Briggs LC, Baldwin GS, Miyata N, Kondo H, Zhang X, Freemont PS - J. Biol. Chem. (2008)

Bottom Line: p97, an essential chaperone in endoplasmic reticulum-associated degradation and organelle biogenesis, contains two AAA domains (D1 and D2) and assembles as a stable hexamer.Stoichiometric measurements suggest that although both ADP and ATPgammaS can saturate all 6 nucleotide binding sites in D1, only 3-4 of the 6 D2 sites can bind ATPgammaS simultaneously.ATPgammaS binding triggers a downstream cooperative conformational change of at least three monomers, which involves conserved arginine fingers and is necessary for ATP hydrolysis.

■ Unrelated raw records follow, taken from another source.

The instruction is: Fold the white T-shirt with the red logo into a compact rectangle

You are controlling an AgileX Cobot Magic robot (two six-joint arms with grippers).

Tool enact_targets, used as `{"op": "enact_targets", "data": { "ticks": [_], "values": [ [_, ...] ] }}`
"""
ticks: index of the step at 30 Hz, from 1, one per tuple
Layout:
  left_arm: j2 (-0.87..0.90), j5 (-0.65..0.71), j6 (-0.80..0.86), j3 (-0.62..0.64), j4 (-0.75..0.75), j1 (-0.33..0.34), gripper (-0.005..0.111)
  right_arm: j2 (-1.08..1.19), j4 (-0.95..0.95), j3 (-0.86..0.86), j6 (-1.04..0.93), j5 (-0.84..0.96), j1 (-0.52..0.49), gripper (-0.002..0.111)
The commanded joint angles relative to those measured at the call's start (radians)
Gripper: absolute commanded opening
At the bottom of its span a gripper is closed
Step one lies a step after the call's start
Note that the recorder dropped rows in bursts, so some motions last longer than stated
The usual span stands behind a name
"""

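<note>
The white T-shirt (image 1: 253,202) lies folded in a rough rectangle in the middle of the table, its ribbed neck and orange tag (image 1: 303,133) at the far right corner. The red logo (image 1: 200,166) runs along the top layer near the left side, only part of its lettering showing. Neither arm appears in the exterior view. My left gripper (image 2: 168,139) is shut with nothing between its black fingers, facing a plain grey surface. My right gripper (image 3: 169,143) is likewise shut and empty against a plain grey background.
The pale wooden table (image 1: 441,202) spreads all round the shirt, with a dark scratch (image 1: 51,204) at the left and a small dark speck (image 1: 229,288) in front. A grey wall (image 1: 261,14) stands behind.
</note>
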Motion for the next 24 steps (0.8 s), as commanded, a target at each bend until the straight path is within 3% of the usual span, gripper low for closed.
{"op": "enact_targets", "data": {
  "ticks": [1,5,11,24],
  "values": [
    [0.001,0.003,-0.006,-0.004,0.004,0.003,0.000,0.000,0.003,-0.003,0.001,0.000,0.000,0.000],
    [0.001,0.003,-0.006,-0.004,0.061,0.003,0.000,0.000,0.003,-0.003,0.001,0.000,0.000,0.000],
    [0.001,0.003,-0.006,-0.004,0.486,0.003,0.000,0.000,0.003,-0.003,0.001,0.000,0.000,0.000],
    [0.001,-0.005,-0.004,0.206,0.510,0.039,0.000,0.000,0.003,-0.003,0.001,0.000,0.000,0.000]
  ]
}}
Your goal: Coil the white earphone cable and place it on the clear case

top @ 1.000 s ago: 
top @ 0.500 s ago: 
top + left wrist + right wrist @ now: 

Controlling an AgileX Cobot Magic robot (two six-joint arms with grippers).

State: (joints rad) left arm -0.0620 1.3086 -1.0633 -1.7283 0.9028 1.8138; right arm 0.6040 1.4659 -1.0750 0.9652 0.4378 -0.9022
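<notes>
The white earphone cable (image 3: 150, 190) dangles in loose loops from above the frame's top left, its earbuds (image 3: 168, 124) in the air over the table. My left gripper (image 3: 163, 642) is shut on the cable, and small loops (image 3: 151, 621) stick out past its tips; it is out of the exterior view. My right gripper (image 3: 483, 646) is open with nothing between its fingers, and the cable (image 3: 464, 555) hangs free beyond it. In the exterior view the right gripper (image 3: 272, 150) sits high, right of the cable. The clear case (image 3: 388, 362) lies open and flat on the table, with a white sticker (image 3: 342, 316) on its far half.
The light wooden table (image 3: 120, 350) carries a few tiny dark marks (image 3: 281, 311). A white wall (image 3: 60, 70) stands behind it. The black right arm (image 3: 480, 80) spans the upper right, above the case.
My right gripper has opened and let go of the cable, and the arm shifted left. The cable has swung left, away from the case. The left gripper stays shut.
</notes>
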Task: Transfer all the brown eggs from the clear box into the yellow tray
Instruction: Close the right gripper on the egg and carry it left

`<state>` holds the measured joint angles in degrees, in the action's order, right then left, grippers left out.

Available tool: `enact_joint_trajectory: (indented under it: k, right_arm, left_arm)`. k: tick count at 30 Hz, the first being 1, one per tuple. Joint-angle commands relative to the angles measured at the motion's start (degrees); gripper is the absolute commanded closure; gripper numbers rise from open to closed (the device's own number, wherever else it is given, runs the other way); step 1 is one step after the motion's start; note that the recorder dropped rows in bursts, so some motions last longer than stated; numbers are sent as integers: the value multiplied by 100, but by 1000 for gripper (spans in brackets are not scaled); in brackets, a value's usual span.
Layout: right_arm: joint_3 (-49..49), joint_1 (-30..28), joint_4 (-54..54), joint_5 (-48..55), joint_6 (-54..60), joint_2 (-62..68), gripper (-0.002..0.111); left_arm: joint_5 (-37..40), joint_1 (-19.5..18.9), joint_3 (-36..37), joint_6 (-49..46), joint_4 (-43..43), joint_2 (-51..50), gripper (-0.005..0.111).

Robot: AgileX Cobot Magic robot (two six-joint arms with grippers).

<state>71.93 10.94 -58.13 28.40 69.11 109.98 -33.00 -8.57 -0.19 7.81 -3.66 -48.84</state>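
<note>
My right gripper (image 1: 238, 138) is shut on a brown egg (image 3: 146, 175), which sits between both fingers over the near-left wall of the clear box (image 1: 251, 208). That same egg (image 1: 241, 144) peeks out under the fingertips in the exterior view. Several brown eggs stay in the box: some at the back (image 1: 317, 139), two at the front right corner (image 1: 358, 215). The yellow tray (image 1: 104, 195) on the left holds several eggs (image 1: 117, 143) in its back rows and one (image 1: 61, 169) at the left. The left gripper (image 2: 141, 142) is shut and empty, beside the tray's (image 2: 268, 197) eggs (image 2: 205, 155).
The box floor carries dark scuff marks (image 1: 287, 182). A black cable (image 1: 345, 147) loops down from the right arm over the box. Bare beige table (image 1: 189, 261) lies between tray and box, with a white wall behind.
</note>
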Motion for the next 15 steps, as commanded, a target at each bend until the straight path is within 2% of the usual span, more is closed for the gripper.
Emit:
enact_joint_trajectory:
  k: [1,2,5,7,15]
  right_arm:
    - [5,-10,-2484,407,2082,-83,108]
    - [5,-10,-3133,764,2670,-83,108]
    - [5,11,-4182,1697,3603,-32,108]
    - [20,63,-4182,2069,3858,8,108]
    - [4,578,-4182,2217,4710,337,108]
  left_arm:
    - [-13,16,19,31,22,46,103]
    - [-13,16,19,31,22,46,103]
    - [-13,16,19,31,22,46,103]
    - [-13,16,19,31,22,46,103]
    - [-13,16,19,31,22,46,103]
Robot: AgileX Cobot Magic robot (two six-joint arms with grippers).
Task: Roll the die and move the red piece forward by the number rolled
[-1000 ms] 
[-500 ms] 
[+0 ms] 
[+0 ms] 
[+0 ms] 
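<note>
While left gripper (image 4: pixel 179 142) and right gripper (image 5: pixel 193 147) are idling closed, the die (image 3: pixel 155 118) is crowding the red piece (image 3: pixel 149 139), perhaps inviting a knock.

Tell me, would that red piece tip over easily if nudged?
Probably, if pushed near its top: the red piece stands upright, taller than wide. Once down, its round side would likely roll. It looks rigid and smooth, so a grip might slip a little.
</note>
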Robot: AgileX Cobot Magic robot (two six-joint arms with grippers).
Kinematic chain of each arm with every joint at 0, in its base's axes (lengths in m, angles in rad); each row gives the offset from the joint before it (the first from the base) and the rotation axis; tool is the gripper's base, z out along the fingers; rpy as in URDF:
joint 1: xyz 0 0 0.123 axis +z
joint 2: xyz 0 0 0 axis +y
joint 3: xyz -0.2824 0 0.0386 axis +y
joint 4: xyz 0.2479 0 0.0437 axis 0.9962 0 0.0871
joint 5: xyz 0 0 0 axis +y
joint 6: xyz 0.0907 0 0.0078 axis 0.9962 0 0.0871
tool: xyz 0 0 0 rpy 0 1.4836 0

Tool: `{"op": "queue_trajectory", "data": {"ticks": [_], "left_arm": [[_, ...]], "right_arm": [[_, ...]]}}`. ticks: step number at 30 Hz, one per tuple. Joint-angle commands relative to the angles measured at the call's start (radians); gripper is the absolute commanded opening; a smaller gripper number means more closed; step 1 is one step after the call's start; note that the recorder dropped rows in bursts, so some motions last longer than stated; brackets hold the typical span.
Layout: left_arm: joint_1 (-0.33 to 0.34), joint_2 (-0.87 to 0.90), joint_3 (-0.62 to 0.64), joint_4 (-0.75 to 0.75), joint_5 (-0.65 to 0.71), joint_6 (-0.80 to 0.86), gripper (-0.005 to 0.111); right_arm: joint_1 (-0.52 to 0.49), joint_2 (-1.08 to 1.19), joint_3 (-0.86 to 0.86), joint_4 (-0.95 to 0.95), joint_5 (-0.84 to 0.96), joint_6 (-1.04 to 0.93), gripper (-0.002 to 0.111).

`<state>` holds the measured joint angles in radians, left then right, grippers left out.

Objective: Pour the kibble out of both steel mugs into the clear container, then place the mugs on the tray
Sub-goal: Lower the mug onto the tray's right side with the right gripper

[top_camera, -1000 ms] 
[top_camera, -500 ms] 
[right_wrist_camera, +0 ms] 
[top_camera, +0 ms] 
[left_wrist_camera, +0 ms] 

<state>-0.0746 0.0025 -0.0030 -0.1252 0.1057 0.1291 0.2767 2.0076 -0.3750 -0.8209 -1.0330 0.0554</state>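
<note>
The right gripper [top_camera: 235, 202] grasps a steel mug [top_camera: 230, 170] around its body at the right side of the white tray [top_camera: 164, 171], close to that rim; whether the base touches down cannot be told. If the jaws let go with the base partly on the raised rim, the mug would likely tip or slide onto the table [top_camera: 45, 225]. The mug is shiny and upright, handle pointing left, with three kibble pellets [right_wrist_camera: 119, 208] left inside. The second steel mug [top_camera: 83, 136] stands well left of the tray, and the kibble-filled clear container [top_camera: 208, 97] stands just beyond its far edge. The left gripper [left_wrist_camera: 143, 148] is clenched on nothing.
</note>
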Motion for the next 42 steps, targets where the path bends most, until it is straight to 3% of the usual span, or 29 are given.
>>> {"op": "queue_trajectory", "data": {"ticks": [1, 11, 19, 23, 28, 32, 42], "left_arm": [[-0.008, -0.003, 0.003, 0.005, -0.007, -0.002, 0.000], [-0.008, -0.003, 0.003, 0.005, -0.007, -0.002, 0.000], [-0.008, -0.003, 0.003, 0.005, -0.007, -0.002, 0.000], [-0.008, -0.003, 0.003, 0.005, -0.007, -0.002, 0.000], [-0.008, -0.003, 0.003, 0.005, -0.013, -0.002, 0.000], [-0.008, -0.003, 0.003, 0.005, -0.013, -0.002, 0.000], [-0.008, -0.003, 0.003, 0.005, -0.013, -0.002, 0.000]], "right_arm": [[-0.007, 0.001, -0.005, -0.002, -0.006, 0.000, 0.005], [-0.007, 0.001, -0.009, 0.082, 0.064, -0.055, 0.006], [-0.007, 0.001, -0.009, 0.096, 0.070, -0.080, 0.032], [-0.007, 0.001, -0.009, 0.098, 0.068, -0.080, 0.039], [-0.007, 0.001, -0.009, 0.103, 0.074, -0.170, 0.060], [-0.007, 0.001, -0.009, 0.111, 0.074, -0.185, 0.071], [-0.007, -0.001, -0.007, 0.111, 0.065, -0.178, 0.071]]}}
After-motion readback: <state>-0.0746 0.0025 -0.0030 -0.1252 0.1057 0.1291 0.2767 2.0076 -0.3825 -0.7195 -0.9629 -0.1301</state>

View Article: PubMed Central - PubMed

Affiliation: Division of Molecular Biosciences, Imperial College London, South Kensington, London SW7 2AZ, United Kingdom.

ABSTRACT
p97, an essential chaperone in endoplasmic reticulum-associated degradation and organelle biogenesis, contains two AAA domains (D1 and D2) and assembles as a stable hexamer. We present a quantitative analysis of nucleotide binding to both D1 and D2 domains of p97, the first detailed study of nucleotide binding to both AAA domains for this type of AAA+ ATPase. We report that adenosine 5'-O-(thiotriphosphate) (ATPgammaS) binds with similar affinity to D1 and D2, but ADP binds with higher affinity to D1 than D2, offering an explanation for the higher ATPase activity in D2. Stoichiometric measurements suggest that although both ADP and ATPgammaS can saturate all 6 nucleotide binding sites in D1, only 3-4 of the 6 D2 sites can bind ATPgammaS simultaneously. ATPgammaS binding triggers a downstream cooperative conformational change of at least three monomers, which involves conserved arginine fingers and is necessary for ATP hydrolysis.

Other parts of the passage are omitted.